## What to work on
All entries below must be output word for word, and the pictures left behind.

## Exercise inputs

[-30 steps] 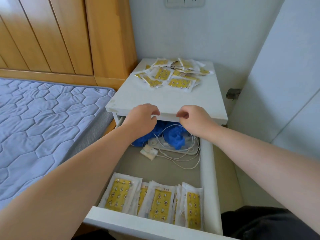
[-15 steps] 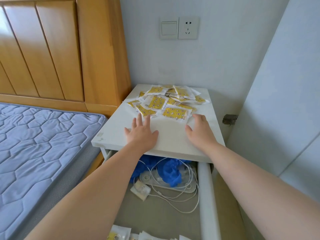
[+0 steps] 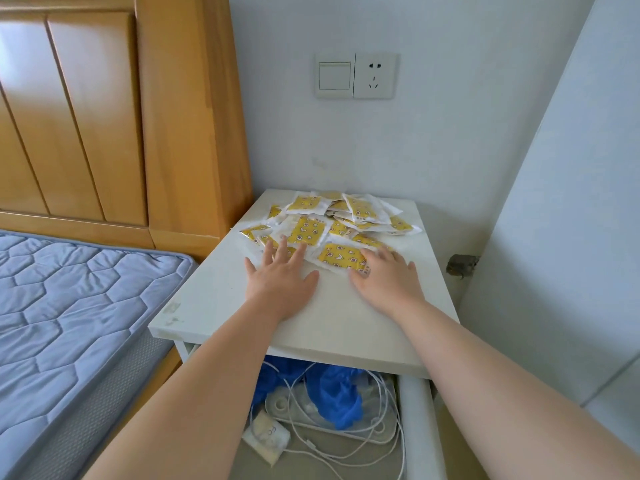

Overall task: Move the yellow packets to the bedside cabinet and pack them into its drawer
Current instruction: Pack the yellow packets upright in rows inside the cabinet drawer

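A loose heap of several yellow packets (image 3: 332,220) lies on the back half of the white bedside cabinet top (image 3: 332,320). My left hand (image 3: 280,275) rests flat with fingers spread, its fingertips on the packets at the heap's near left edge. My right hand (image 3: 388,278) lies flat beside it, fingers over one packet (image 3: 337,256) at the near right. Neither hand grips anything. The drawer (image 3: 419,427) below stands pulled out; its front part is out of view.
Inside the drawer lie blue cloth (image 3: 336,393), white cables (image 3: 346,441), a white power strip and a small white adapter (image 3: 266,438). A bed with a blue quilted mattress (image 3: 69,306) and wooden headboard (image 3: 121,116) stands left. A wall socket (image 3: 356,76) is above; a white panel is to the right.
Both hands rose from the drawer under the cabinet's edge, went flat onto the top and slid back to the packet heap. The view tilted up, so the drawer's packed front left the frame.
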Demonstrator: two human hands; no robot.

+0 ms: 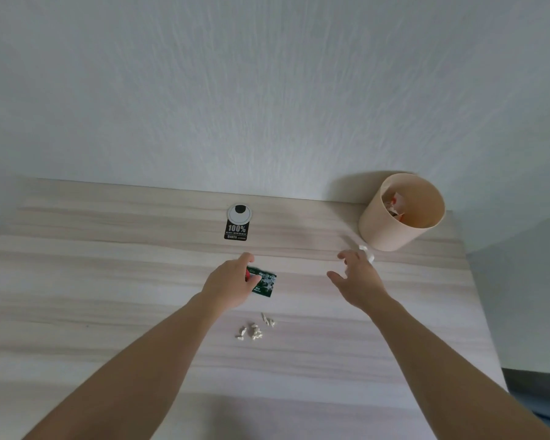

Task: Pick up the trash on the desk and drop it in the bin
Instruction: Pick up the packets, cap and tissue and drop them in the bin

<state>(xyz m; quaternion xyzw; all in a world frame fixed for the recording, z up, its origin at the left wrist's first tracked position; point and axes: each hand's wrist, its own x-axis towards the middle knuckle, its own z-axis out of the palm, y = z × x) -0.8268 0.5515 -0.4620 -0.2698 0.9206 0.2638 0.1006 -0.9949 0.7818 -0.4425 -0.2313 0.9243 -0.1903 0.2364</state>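
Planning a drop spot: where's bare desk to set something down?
Bare: left side of the desk, left of the sticker and left hand; also the near strip below the shell bits. Crowded: centre-right, wrapper, right hand, white scraps, bin.

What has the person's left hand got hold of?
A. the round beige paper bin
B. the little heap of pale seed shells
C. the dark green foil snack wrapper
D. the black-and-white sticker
C: the left hand pinches the dark green foil snack wrapper, which lies on the pale wooden desk.
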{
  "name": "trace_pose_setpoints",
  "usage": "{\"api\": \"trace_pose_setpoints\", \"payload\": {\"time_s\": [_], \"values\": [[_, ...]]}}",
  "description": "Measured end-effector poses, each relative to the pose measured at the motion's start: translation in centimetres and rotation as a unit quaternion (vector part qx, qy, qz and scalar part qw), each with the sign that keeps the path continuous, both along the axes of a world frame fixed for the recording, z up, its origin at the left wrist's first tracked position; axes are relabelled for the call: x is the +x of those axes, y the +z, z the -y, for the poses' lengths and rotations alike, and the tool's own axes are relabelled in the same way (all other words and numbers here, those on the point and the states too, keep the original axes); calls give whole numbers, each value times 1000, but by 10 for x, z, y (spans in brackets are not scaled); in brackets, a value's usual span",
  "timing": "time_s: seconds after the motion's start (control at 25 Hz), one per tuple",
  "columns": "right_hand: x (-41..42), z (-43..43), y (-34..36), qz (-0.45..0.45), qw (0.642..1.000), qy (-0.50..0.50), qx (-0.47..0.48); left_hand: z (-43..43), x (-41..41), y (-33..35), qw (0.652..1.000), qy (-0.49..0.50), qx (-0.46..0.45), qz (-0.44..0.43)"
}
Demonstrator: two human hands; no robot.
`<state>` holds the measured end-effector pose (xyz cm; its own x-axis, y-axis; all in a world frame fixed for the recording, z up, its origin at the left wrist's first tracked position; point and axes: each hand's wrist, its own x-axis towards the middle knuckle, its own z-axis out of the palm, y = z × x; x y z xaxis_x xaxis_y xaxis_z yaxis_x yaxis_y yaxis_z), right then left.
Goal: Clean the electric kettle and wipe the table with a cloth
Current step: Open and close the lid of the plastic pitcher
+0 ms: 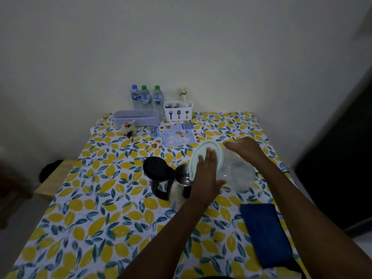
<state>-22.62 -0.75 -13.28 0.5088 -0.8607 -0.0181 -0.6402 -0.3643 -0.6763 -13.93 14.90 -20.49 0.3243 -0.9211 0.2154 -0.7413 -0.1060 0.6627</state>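
Observation:
A steel electric kettle with a black handle stands mid-table, its black lid flipped open to the left. Just above its mouth I hold a clear plastic container tipped on its side, with a pale green lid facing the kettle. My left hand lies flat against that lid. My right hand grips the container's far side from above. A folded dark blue cloth lies on the table at the right, near my right forearm.
The table has a lemon-print cover. At the back stand three water bottles, a grey box, a white cutlery holder, a small jar and a blue printed sheet. A wooden bench is at the left.

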Motion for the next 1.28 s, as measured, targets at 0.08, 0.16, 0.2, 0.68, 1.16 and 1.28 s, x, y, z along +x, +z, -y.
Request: {"api": "trace_pose_setpoints", "payload": {"time_s": [0.08,0.16,0.2,0.68,1.16,1.28], "values": [[4,-4,4,-32,999,28,-33,0,3,-2,1000,5,-3,-22],[6,-5,6,-53,996,48,-58,0,4,-4,999,8,-4,-45],[7,-4,8,-61,994,57,-68,0,3,-5,998,10,-8,-55],[20,1,10,-127,987,59,-82,2,-5,-12,992,52,-19,-112],[19,4,12,-121,988,64,-69,7,-5,-11,991,67,-10,-120],[20,3,17,-125,987,68,-77,9,-3,-8,989,71,-12,-127]]}}
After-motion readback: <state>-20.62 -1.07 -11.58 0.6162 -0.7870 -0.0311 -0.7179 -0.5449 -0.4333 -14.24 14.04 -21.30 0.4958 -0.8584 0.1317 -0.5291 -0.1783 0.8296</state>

## Reply to the exercise
[-30 steps] 
[-15 steps] 
[+0 steps] 

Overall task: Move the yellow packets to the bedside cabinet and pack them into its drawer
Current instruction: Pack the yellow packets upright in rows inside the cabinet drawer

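A loose heap of several yellow packets (image 3: 332,220) lies on the back half of the white bedside cabinet top (image 3: 332,320). My left hand (image 3: 280,275) rests flat with fingers spread, its fingertips on the packets at the heap's near left edge. My right hand (image 3: 388,278) lies flat beside it, fingers over one packet (image 3: 337,256) at the near right. Neither hand grips anything. The drawer (image 3: 419,427) below stands pulled out; its front part is out of view.
Inside the drawer lie blue cloth (image 3: 336,393), white cables (image 3: 346,441), a white power strip and a small white adapter (image 3: 266,438). A bed with a blue quilted mattress (image 3: 69,306) and wooden headboard (image 3: 121,116) stands left. A wall socket (image 3: 356,76) is above; a white panel is to the right.
Both hands rose from the drawer under the cabinet's edge, went flat onto the top and slid back to the packet heap. The view tilted up, so the drawer's packed front left the frame.
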Demonstrator: two human hands; no robot.

+0 ms: 

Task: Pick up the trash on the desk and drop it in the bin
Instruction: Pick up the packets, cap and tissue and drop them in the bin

<state>(xyz m; quaternion xyzw; all in a world frame fixed for the recording, z up, its origin at the left wrist's first tracked position; point and axes: each hand's wrist, its own x-axis towards the middle knuckle, its own z-axis out of the palm, y = z × x) -0.8268 0.5515 -0.4620 -0.2698 0.9206 0.2638 0.1006 -0.9949 0.7818 -0.4425 -0.2313 0.9243 -0.1903 0.2364</state>
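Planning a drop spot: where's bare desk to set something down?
Bare: left side of the desk, left of the sticker and left hand; also the near strip below the shell bits. Crowded: centre-right, wrapper, right hand, white scraps, bin.

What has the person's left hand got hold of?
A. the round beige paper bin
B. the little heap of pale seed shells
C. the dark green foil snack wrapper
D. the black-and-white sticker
C: the left hand pinches the dark green foil snack wrapper, which lies on the pale wooden desk.
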{
  "name": "trace_pose_setpoints",
  "usage": "{\"api\": \"trace_pose_setpoints\", \"payload\": {\"time_s\": [_], \"values\": [[_, ...]]}}",
  "description": "Measured end-effector poses, each relative to the pose measured at the motion's start: translation in centimetres and rotation as a unit quaternion (vector part qx, qy, qz and scalar part qw), each with the sign that keeps the path continuous, both along the axes of a world frame fixed for the recording, z up, its origin at the left wrist's first tracked position; axes are relabelled for the call: x is the +x of those axes, y the +z, z the -y, for the poses' lengths and rotations alike, and the tool's own axes are relabelled in the same way (all other words and numbers here, those on the point and the states too, keep the original axes); calls give whole numbers, each value times 1000, but by 10 for x, z, y (spans in brackets are not scaled); in brackets, a value's usual span",
  "timing": "time_s: seconds after the motion's start (control at 25 Hz), one per tuple",
  "columns": "right_hand: x (-41..42), z (-43..43), y (-34..36), qz (-0.45..0.45), qw (0.642..1.000), qy (-0.50..0.50), qx (-0.47..0.48); left_hand: z (-43..43), x (-41..41), y (-33..35), qw (0.652..1.000), qy (-0.49..0.50), qx (-0.46..0.45), qz (-0.44..0.43)"
}
Demonstrator: two human hands; no robot.
`<state>` holds the measured end-effector pose (xyz cm; its own x-axis, y-axis; all in a world frame fixed for the recording, z up, its origin at the left wrist's first tracked position; point and axes: each hand's wrist, its own x-axis towards the middle knuckle, its own z-axis out of the palm, y = z × x; x y z xaxis_x xaxis_y xaxis_z yaxis_x yaxis_y yaxis_z), right then left.
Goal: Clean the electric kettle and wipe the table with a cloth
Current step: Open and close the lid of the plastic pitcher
+0 ms: 
<state>-22.62 -0.75 -13.28 0.5088 -0.8607 -0.0181 -0.6402 -0.3643 -0.6763 -13.93 14.90 -20.49 0.3243 -0.9211 0.2154 -0.7413 -0.1060 0.6627</state>
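Observation:
A steel electric kettle with a black handle stands mid-table, its black lid flipped open to the left. Just above its mouth I hold a clear plastic container tipped on its side, with a pale green lid facing the kettle. My left hand lies flat against that lid. My right hand grips the container's far side from above. A folded dark blue cloth lies on the table at the right, near my right forearm.
The table has a lemon-print cover. At the back stand three water bottles, a grey box, a white cutlery holder, a small jar and a blue printed sheet. A wooden bench is at the left.
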
Motion for the next 1.28 s, as measured, targets at 0.08, 0.16, 0.2, 0.68, 1.16 and 1.28 s, x, y, z along +x, +z, -y.
Request: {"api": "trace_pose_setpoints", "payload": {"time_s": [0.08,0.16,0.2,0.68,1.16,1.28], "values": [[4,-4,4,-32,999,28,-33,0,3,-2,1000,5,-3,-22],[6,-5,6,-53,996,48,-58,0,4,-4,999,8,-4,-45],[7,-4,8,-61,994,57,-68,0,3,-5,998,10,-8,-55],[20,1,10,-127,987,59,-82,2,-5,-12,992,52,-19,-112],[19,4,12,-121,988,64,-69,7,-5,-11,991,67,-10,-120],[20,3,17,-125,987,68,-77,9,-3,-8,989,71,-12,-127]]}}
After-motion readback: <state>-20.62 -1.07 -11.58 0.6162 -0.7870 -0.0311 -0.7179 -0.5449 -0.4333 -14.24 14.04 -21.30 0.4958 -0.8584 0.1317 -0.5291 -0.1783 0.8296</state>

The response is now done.